Let the length, width and height of the open tank be $x$, $x$ and $y$ units respectively. Then, its volume is $x^{2}y$ and the total surface area is $x^2+4xy$.
It is given that the tank can hold a given quantity of water. This means that its volume is constant. Let it be $V$.
$\therefore V=x^{2}y...(i)$
The cost of the material will be least if the total surface area is least. Let $S$ denote the total surface area. Then,
$S=x^2+4xy...(ii)$
We have to minimize S subject to the condition that the volume is constant.
Now, $S=x^2+4xy$
$\Rightarrow S=x^2+\frac{4V}{x}$ [Using $(i)$]

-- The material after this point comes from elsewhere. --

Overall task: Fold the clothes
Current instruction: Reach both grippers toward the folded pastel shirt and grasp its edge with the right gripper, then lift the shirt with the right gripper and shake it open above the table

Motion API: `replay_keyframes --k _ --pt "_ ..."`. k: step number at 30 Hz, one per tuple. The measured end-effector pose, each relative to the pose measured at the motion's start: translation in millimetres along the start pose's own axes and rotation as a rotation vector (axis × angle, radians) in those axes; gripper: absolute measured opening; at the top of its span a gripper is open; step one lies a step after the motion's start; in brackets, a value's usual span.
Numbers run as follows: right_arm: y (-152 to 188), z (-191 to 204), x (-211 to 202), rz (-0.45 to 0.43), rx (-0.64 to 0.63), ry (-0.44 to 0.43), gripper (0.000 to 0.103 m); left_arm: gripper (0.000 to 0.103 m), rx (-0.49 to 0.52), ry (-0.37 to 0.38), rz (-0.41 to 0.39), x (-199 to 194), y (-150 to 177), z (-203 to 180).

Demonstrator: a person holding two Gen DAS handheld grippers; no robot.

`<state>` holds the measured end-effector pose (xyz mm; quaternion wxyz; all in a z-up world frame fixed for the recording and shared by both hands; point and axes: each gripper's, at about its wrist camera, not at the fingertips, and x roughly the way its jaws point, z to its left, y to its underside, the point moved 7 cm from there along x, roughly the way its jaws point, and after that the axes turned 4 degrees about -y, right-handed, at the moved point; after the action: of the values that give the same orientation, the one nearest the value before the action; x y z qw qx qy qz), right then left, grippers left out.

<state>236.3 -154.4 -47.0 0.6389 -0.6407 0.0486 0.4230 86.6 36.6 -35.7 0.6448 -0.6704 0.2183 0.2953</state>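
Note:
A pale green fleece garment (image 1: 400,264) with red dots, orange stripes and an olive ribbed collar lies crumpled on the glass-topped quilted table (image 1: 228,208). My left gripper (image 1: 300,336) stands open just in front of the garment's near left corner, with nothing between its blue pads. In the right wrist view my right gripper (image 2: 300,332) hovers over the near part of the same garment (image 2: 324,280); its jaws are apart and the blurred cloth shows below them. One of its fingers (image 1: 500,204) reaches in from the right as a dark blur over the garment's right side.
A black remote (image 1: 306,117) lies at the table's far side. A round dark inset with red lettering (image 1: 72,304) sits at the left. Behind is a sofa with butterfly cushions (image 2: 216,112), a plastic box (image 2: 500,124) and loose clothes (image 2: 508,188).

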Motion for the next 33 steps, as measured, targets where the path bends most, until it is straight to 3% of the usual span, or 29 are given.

$\Rightarrow \frac{dS}{dx}=2x-\frac{4V}{x^2}$
and $\frac{d^{2}S}{d{x}^2}=2+\frac{8V}{x^3}$
For maximum or minimum values of $S$, we must have
$\frac{dS}{dx}=0$
$\Rightarrow 2x-\frac{4V}{x^2}=0$
$\Rightarrow 2x^3=4V$
$\Rightarrow 2x^3=4x^{2}y$
$\Rightarrow x=2y$
Clearly, $\frac{d^{2}S}{d{x}^2}=2+\frac{8V}{x^3}>0$ for all $x$.
Hence, $S$ is minimum when $x-2y$ i.e. the depth (height) of the tank is half of its width.